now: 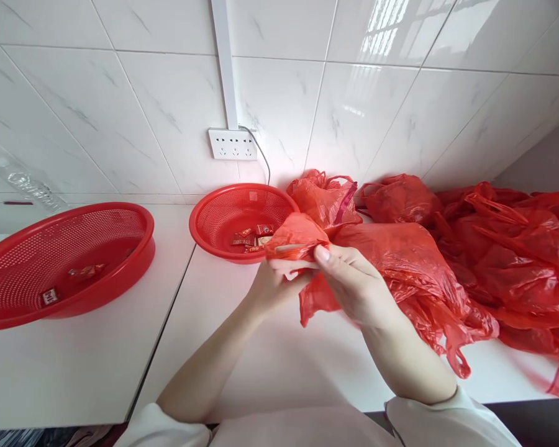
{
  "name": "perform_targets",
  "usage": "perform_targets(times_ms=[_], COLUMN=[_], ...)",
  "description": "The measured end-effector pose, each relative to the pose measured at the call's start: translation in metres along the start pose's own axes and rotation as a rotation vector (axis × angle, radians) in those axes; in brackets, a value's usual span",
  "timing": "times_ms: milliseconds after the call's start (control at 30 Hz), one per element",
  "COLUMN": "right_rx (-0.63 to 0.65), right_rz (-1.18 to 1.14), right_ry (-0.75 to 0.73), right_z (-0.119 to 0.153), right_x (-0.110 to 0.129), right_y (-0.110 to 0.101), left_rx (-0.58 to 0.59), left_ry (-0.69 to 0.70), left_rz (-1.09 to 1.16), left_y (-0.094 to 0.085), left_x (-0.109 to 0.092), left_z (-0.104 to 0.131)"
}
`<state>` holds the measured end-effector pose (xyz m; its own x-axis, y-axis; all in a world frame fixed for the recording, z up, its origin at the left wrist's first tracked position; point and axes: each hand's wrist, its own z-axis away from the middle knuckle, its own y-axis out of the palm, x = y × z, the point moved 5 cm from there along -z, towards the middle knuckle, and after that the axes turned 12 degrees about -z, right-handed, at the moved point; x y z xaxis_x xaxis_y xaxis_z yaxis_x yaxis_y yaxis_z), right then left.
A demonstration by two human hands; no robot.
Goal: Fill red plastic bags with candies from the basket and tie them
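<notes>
Red bag [300,230] is held above the white surface [84,372]. More bags [400,248] lie on the right, a large basket [149,245] on the left, a smaller basket [218,214] between. The right hand [361,282] pinches the red bag's edge in its fingers [331,261]; that bag partly covers the left hand [271,282], whose grip I cannot tell. Packets [264,230] lie in the smaller basket.
</notes>
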<state>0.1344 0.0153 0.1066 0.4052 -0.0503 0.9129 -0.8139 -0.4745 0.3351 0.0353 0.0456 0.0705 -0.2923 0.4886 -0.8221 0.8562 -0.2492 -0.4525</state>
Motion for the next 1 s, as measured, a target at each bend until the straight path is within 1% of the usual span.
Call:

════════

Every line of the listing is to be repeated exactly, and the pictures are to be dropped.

Result:
now: 
{
  "name": "perform_targets",
  "usage": "perform_targets(times_ms=[_], COLUMN=[_], ...)",
  "description": "The measured end-effector pose, each relative to the pose measured at the call's start: translation in metres along the start pose's own axes and rotation as a rotation vector (axis × angle, radians) in those axes; in brackets, a value's usual span",
  "timing": "times_ms: milliseconds after the call's start (control at 30 Hz), one per element",
  "COLUMN": "right_rx (-0.63 to 0.65), right_rz (-1.18 to 1.14), right_ry (-0.75 to 0.73), right_z (-0.119 to 0.153), right_x (-0.110 to 0.129), right_y (-0.110 to 0.101), left_rx (-0.58 to 0.59), left_ry (-0.69 to 0.70), left_rz (-1.09 to 1.16), left_y (-0.094 to 0.085), left_x (-0.109 to 0.092), left_z (-0.104 to 0.131)"
}
`<state>` holds the measured end-effector pose (xyz m; its own x-axis, y-axis; all in a world frame fixed for the recording, z up, its origin at the left wrist's first tracked position; point and axes: each hand's wrist, its own z-axis away from the middle knuckle, its own y-axis out of the palm, x = y × z, the point moved 5 cm from there along -z, towards the middle knuckle, and after that the axes turned 12 degrees about -z, right-handed, at the moved point; x y z xaxis_x xaxis_y xaxis_z yaxis_x yaxis_y yaxis_z), right then left.
A demonstration by two human hands; no robot.
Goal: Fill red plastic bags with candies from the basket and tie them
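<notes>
Red bag [300,230] is held above the white surface [84,372]. More bags [400,248] lie on the right, a large basket [149,245] on the left, a smaller basket [218,214] between. The right hand [361,282] pinches the red bag's edge in its fingers [331,261]; that bag partly covers the left hand [271,282], whose grip I cannot tell. Packets [264,230] lie in the smaller basket.
</notes>
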<state>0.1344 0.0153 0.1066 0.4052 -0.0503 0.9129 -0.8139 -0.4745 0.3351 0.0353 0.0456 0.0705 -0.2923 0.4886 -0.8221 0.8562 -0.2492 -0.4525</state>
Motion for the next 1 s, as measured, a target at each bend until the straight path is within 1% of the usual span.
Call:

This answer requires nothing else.